[The task]
Extract the complete listing and output it unchanged.

[Data excerpt]
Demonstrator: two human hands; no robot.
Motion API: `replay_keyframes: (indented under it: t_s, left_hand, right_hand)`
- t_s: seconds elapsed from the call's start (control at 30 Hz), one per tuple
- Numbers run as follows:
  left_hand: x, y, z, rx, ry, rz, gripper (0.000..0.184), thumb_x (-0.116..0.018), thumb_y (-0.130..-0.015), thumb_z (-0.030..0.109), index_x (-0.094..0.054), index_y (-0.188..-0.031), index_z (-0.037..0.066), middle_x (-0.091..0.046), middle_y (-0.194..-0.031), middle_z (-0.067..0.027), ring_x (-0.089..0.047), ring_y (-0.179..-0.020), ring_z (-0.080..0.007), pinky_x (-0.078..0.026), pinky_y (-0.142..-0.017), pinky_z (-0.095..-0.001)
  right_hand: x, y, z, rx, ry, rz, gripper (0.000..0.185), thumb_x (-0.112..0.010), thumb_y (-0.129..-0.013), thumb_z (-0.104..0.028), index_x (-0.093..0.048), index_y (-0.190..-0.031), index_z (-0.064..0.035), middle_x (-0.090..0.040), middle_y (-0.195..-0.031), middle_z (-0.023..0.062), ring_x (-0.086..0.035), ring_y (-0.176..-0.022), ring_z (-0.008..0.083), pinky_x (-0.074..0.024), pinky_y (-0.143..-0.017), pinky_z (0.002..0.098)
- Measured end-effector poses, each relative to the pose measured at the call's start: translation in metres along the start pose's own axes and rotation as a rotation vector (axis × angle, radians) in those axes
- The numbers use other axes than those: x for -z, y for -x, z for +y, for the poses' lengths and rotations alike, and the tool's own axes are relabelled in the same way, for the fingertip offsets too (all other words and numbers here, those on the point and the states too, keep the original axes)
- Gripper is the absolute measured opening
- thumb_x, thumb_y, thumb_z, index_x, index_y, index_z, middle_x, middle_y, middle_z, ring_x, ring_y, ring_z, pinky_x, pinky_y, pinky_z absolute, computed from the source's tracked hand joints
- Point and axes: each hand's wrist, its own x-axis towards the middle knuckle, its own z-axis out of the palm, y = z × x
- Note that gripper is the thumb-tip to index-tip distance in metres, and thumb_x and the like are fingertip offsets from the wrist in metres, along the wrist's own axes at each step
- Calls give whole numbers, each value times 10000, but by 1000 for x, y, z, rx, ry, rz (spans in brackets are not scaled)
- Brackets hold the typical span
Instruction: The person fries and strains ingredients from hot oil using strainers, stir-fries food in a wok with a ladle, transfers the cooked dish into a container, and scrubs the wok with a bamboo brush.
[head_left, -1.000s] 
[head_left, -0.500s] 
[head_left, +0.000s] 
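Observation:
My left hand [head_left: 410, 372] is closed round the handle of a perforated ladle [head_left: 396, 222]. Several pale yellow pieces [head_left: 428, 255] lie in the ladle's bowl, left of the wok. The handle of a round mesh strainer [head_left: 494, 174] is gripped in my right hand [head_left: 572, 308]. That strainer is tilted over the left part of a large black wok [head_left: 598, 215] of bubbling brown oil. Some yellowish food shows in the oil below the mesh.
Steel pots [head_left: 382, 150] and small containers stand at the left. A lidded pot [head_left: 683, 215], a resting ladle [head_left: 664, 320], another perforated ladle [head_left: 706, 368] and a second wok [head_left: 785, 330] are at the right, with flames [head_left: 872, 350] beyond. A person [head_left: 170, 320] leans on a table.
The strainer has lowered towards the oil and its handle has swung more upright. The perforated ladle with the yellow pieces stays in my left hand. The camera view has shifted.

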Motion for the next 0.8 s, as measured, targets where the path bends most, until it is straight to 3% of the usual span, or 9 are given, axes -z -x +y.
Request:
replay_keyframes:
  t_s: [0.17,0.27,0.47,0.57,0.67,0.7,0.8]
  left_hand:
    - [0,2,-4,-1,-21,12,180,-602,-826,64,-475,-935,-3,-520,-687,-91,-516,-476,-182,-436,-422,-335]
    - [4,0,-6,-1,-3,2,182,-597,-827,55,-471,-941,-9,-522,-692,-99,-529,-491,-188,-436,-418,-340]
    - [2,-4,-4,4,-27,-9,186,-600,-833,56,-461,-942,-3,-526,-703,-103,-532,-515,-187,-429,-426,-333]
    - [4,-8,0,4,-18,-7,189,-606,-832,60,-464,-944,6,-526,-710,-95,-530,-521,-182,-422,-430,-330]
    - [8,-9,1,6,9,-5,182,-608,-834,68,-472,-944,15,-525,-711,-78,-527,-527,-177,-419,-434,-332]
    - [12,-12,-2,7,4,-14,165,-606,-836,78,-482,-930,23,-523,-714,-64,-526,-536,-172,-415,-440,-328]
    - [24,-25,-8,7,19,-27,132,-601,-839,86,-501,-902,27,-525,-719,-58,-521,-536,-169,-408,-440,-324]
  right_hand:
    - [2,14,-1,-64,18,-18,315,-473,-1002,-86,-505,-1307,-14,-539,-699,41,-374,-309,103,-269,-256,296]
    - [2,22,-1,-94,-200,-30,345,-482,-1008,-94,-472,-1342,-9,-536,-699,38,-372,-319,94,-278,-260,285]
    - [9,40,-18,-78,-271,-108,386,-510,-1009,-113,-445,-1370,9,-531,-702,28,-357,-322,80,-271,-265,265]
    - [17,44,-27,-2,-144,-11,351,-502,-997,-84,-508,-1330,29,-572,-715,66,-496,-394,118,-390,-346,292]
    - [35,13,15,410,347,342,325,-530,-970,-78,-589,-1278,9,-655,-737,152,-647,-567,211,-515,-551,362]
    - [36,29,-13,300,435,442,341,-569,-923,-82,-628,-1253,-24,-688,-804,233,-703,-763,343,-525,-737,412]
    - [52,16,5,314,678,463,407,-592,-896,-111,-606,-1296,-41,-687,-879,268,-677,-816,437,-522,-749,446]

[Exercise response]
Demonstrator: two human hands; no robot.
Motion API: `replay_keyframes: (indented under it: t_s, left_hand, right_hand)`
- t_s: seconds elapsed from the call's start (control at 30 Hz), one per tuple
- Numbers run as follows:
  left_hand: x, y, z, rx, ry, rz, gripper (0.000..0.184), thumb_x (-0.116..0.018), thumb_y (-0.130..-0.015), thumb_z (-0.030..0.109), index_x (-0.094..0.054), index_y (-0.188..-0.031), index_z (-0.037..0.066), middle_x (-0.091..0.046), middle_y (-0.194..-0.031), middle_z (-0.067..0.027), ring_x (-0.089..0.047), ring_y (-0.179..-0.020), ring_z (-0.080..0.007), pinky_x (-0.078..0.026), pinky_y (-0.142..-0.017), pinky_z (-0.095..-0.001)
  right_hand: x, y, z, rx, ry, rz, gripper (0.000..0.185), thumb_x (-0.112..0.010), thumb_y (-0.129..-0.013), thumb_z (-0.104..0.028), index_x (-0.093..0.048), index_y (-0.190..-0.031), index_z (-0.064..0.035), middle_x (-0.090..0.040), middle_y (-0.195..-0.031), middle_z (-0.023..0.062), ring_x (-0.086..0.035), ring_y (-0.176..-0.022), ring_z (-0.008..0.083), pinky_x (-0.074..0.024), pinky_y (-0.143..-0.017), pinky_z (0.002..0.098)
- Measured end-effector poses, each relative to the pose measured at the call's start: translation in metres along the start pose's own axes and rotation as a rotation vector (axis × angle, radians) in those axes
- The numbers use other axes than those: x for -z, y for -x, z for +y, for the poses' lengths and rotations alike, and the tool's own axes are relabelled in the same way, for the fingertip offsets too (all other words and numbers here, those on the point and the states too, keep the original axes)
- Gripper is the absolute measured opening
- thumb_x, thumb_y, thumb_z, index_x, index_y, index_z, middle_x, middle_y, middle_z, ring_x, ring_y, ring_z, pinky_x, pinky_y, pinky_z absolute, computed from the source's tracked hand joints
- Point and axes: each hand's wrist, its own x-axis towards the middle knuckle, its own z-axis out of the palm, y = z × x
- Note that gripper is the thumb-tip to index-tip distance in metres, and thumb_x and the like are fingertip offsets from the wrist in metres, along the wrist's own axes at each step
- Calls give whole numbers, each value times 10000, but by 1000 for x, y, z, rx, ry, rz (spans in brackets are not scaled)
- Brackets hold the typical span
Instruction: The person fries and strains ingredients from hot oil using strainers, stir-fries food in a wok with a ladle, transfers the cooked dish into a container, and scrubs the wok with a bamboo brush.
[head_left, -1.000s] 
[head_left, -0.500s] 
[head_left, +0.000s] 
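Observation:
My left hand [head_left: 410, 372] is closed round the handle of a perforated ladle [head_left: 396, 222]. Several pale yellow pieces [head_left: 428, 255] lie in the ladle's bowl, left of the wok. The handle of a round mesh strainer [head_left: 494, 174] is gripped in my right hand [head_left: 572, 308]. That strainer is tilted over the left part of a large black wok [head_left: 598, 215] of bubbling brown oil. Some yellowish food shows in the oil below the mesh.
Steel pots [head_left: 382, 150] and small containers stand at the left. A lidded pot [head_left: 683, 215], a resting ladle [head_left: 664, 320], another perforated ladle [head_left: 706, 368] and a second wok [head_left: 785, 330] are at the right, with flames [head_left: 872, 350] beyond. A person [head_left: 170, 320] leans on a table.
The strainer has lowered towards the oil and its handle has swung more upright. The perforated ladle with the yellow pieces stays in my left hand. The camera view has shifted.
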
Motion for the next 0.8 s, as measured, targets where the path bends most, until it is straight to 3% of the usual span, or 9 are given, axes -z -x +y.
Request:
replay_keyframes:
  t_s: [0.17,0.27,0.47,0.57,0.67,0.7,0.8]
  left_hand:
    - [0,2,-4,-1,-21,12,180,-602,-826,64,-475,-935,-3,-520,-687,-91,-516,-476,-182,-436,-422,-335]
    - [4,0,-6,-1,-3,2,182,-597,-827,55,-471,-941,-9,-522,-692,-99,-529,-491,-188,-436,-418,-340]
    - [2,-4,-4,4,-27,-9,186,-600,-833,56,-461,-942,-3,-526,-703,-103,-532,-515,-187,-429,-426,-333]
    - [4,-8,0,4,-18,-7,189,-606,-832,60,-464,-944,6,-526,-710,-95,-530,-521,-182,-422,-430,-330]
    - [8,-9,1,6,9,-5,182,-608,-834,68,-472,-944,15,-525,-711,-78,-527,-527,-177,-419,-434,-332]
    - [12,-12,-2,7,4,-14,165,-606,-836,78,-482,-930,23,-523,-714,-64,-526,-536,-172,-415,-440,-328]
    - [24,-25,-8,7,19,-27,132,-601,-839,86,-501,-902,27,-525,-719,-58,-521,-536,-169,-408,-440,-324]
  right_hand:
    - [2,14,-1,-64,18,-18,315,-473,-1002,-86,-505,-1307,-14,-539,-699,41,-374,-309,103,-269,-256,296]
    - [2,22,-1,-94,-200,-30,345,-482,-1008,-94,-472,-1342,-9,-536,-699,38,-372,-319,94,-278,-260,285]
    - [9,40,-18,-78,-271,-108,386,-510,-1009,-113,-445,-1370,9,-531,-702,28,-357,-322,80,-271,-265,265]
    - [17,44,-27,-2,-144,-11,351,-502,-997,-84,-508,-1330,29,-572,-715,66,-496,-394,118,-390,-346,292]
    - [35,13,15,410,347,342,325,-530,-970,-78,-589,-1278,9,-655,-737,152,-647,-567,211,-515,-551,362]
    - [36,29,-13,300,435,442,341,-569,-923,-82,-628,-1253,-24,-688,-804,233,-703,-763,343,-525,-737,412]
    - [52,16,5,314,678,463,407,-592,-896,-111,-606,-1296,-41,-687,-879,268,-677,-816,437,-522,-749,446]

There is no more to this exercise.